El macrobotellón pasa el corte
La fiesta universitaria organizada en el Grao se salda con escasos incidentes y una asistencia cercana a las diez mil personas - Los organizadores califican el evento como «un rotundo éxito» y planean repetir la experiencia el año que viene
josé parrilla valencia
Controlado y con pocas incidencias. Así puede resumirse la «fiesta de las paellas» de los universitarios valencianos, devenida luego en «macrobotellón» y ahora en evento musical con «botellón organizado». La fuerte presencia policial y el trabajo de los organizadores dio orden a una fiesta rechazada por las propias universidades, temida por los vecinos y desaconsejada por las autoridades. De «éxito rotundo» la calificaron los responsables del evento y también la gran mayoría de los cerca de 10.000 asistentes.
La fiesta comenzó a las 12,30 horas, treinta minutos después de lo anunciado «para asegurarnos de que todo estaba perfecto», dijeron los organizadores. Para entonces ya había cientos de jóvenes esperando a la puerta, cargados de bebida y comida —cubos de basura, neveras, capazos y cualquier bolsa servía como recipiente— y ataviados con las clásicas camisetas de la fiesta de las paellas. «Lléname el vaso, me falta liquidez», rezaba la de un grupo de chicas de Administración y Dirección de Empresas.
En la puerta los controles eran estrictos.
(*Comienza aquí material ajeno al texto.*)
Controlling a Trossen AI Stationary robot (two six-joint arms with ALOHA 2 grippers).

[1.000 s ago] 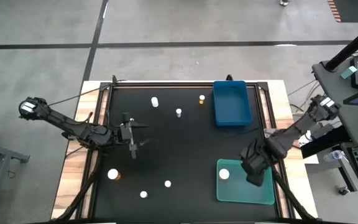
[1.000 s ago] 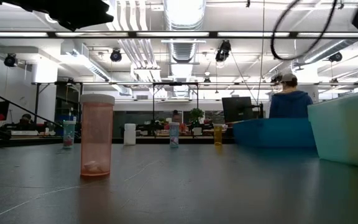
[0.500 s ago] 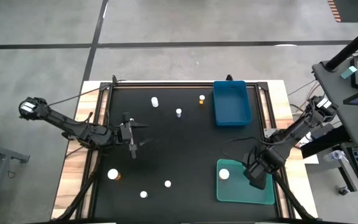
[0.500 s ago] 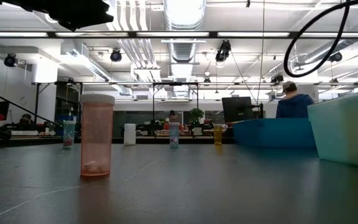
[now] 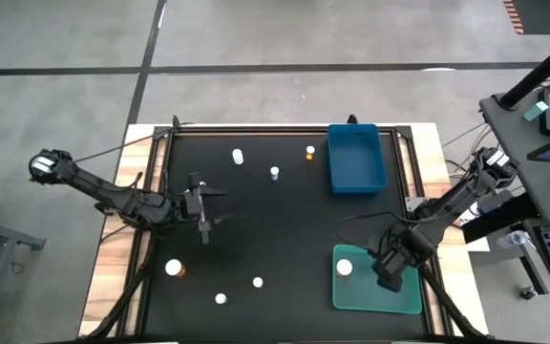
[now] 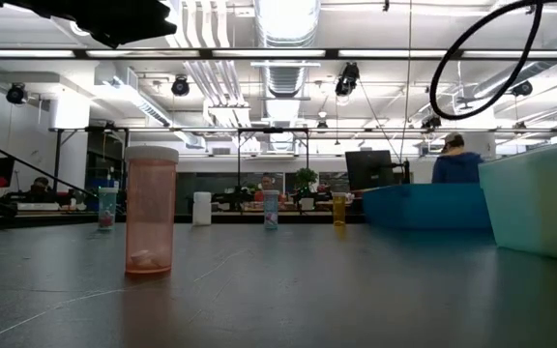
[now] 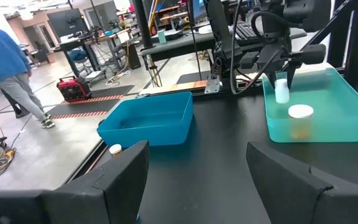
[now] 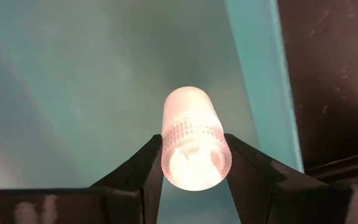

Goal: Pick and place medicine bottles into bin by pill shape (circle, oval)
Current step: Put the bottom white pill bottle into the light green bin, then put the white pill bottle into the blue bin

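Note:
My right gripper (image 5: 388, 275) hangs over the teal tray (image 5: 404, 298) at the table's near right, shut on a small pale bottle with a white cap (image 8: 193, 127). The bottle also shows in the left wrist view (image 7: 281, 91). Another white-capped bottle (image 5: 344, 268) stands on the tray's floor. My left gripper (image 5: 212, 212) is open and empty at the table's left, above the black mat. Loose bottles stand on the mat at the far side (image 5: 238, 155) (image 5: 274, 173) (image 5: 310, 151) and the near left (image 5: 173, 268) (image 5: 221, 299) (image 5: 258, 282). My right gripper pinches the bottle at its ribbed white cap (image 8: 174, 134) between the two fingers, one on each side. The fingers come from above, pointing down. The bottle hangs upright below them, cap up, clear of the tray's floor (image 7: 281, 91).
A blue tray (image 5: 356, 159) stands at the far right of the mat. In the low view an amber bottle (image 6: 151, 211) stands close by. A person (image 6: 456, 159) is in the room beyond the table.
My right gripper has gone a little toward the table's near edge over the teal tray, still carrying the bottle. The person in the room behind has walked toward the right.

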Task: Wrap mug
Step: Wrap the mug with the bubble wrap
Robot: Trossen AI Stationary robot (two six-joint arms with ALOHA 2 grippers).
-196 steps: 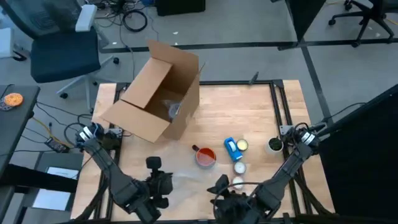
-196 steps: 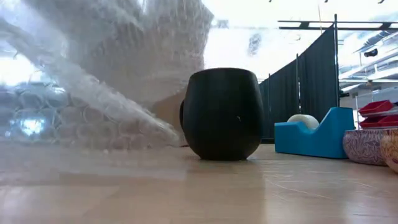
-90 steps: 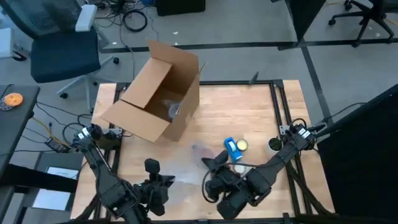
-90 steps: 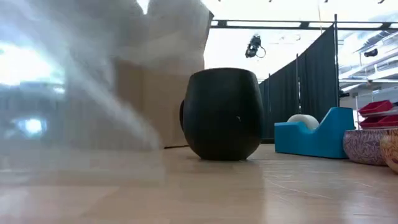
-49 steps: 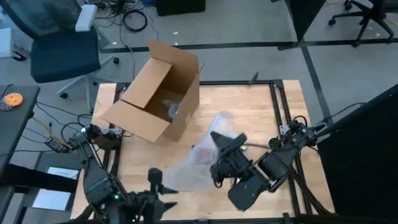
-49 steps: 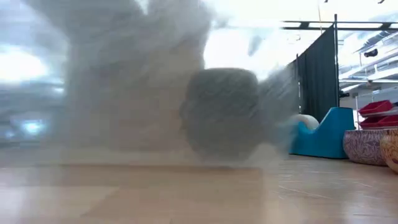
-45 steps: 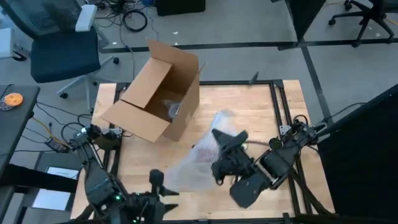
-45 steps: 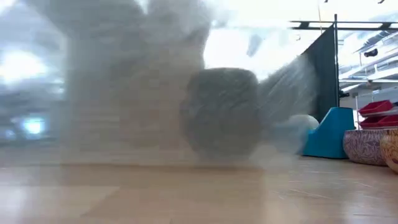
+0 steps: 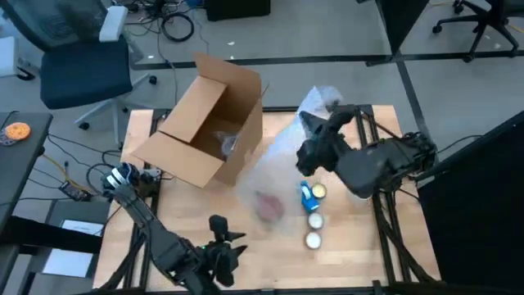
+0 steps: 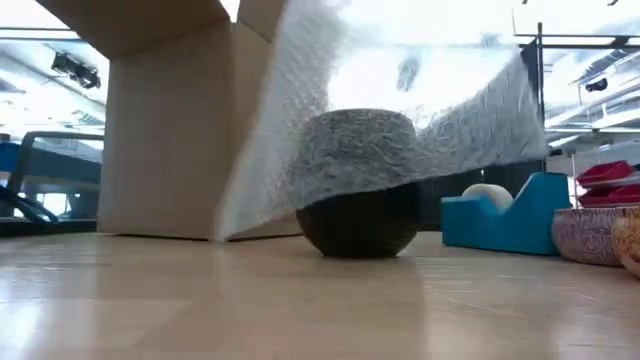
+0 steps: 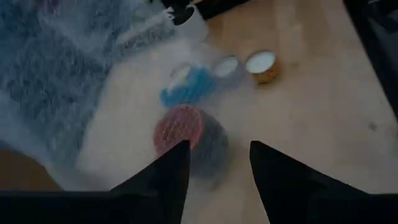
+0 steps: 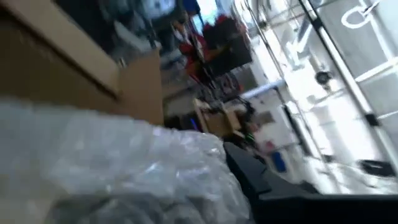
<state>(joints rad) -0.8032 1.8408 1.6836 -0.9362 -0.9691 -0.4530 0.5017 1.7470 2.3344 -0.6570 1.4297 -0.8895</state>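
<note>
Right gripper (image 9: 309, 124) pinches one edge of clear bubble wrap sheet (image 9: 278, 168), lifted over far side of wooden table (image 9: 344, 246); sheet drapes down over dark round mug with red inside (image 9: 268, 205), mid-table near open cardboard box (image 9: 205, 123). Left gripper (image 9: 233, 239), fingers spread and empty, hovers near front edge. Blue tape dispenser (image 9: 306, 197) just beside mug.

A lab: black curtain partitions (image 10: 500, 140), floor cables (image 9: 176, 24), rolling office chair (image 9: 78, 57).
</note>
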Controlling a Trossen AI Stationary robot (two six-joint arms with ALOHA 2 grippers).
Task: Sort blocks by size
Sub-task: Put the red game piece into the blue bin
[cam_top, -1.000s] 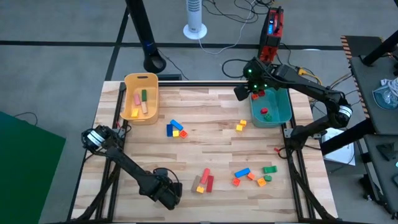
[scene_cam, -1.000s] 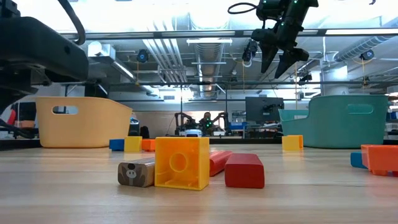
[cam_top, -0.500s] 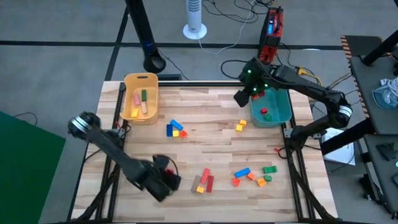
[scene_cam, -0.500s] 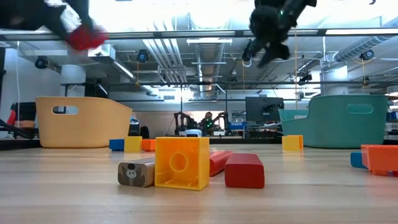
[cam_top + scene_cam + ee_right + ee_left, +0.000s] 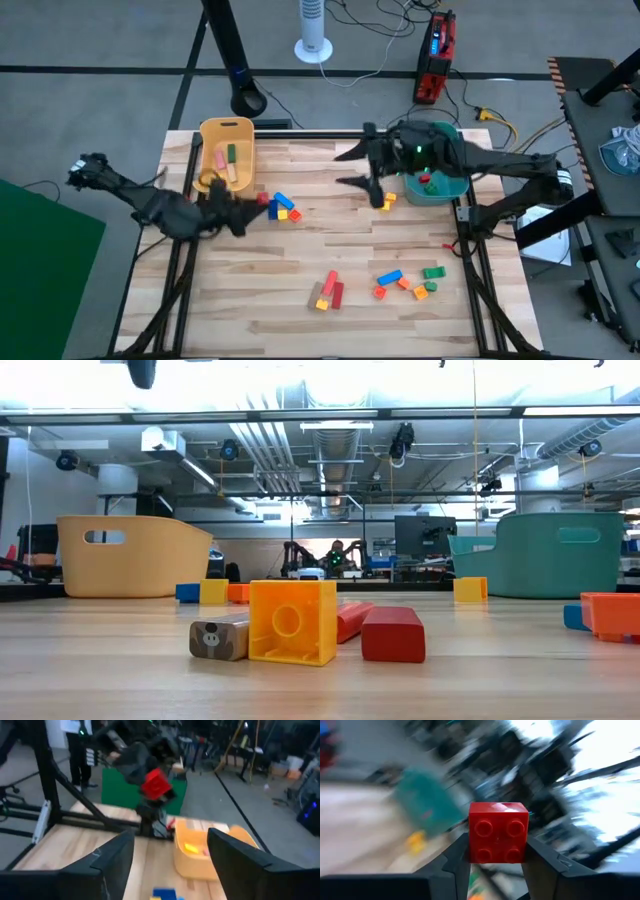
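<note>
One red block (image 5: pixel 498 833) pinched in left gripper (image 5: pixel 496 851); right gripper (image 5: pixel 170 865) spread wide, empty.

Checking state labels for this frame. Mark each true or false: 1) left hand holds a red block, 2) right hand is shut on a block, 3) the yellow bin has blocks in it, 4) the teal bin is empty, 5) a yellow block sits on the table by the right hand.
1) The left hand holds a red block: true, the studded cube sits clamped between its fingers.
2) The right hand is shut on a block: false, its fingers are spread wide and hold nothing.
3) The yellow bin has blocks in it: true, several lie inside.
4) The teal bin is empty: false, it holds small red and green blocks.
5) A yellow block sits on the table by the right hand: true.
</note>
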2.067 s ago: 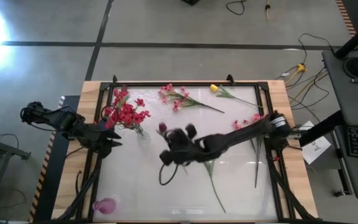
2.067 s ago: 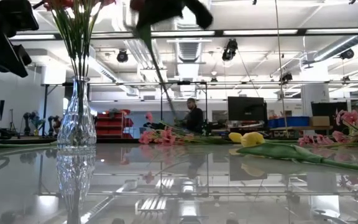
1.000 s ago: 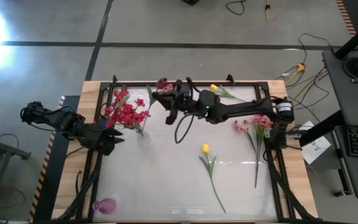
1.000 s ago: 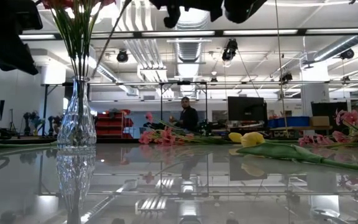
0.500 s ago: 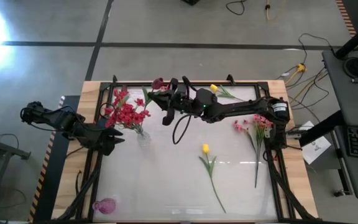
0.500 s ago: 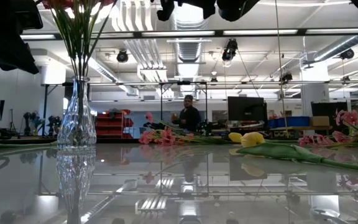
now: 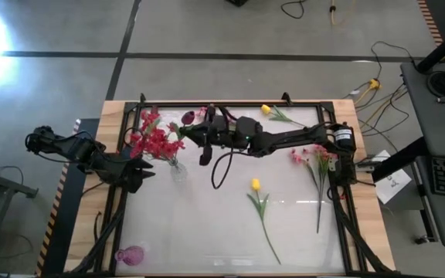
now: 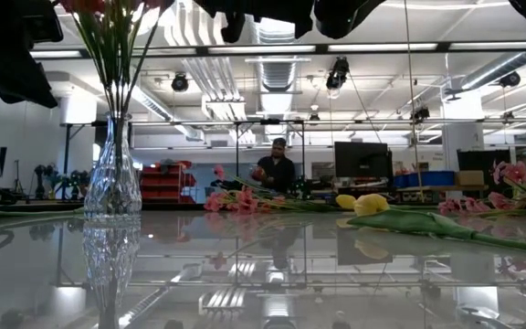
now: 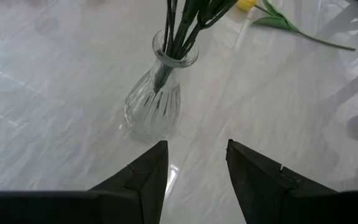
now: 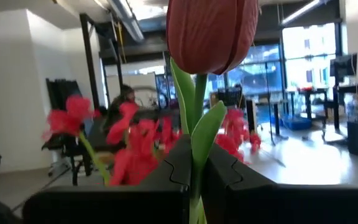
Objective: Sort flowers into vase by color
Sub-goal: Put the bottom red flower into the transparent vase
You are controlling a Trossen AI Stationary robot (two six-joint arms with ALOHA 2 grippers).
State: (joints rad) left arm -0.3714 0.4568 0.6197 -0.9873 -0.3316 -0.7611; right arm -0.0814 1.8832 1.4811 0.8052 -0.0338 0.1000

Treinta vigilantes se encargaban de la seguridad. Sólo pasaban envases de plástico y sin tapones. Y dentro se repartía una paella gigante y una bebida por entrada, todo ello envuelto en tres ambientes musicales —con karaoke incluido— barras con comida y bebida y un servicio médico para atender a los jóvenes que de media tarde en adelante empezaron a notar los efectos de la ingesta y el sol. Hubo 40 atenciones médicas, la mayoría por lipotimias, media docena de intoxicaciones etílicas y un traslado en ambulancia por una caída
En el exterior, la vigilancia la puso la Policía Local, que con el concejal Miguel Domínguez al frente, montó un fuerte dispositivo para evitar el «botellón» fuera del recinto. Domínguez advirtió a los organizadores de que sancionaría cualquier desliz fuera del solar de Adif, así como un exceso de decibelios en los equipos de música del interior.
De todas formas, la mayor preocupación era la salida, a las 22 horas. Pero tampoco hubo problemas. La gente salió organizadamente y se dispersó sin problemas.
Ahora, los organizadores piensan en exportar este modelo a otras ciudades de España y ya han quedado con los estudiantes para el año que viene.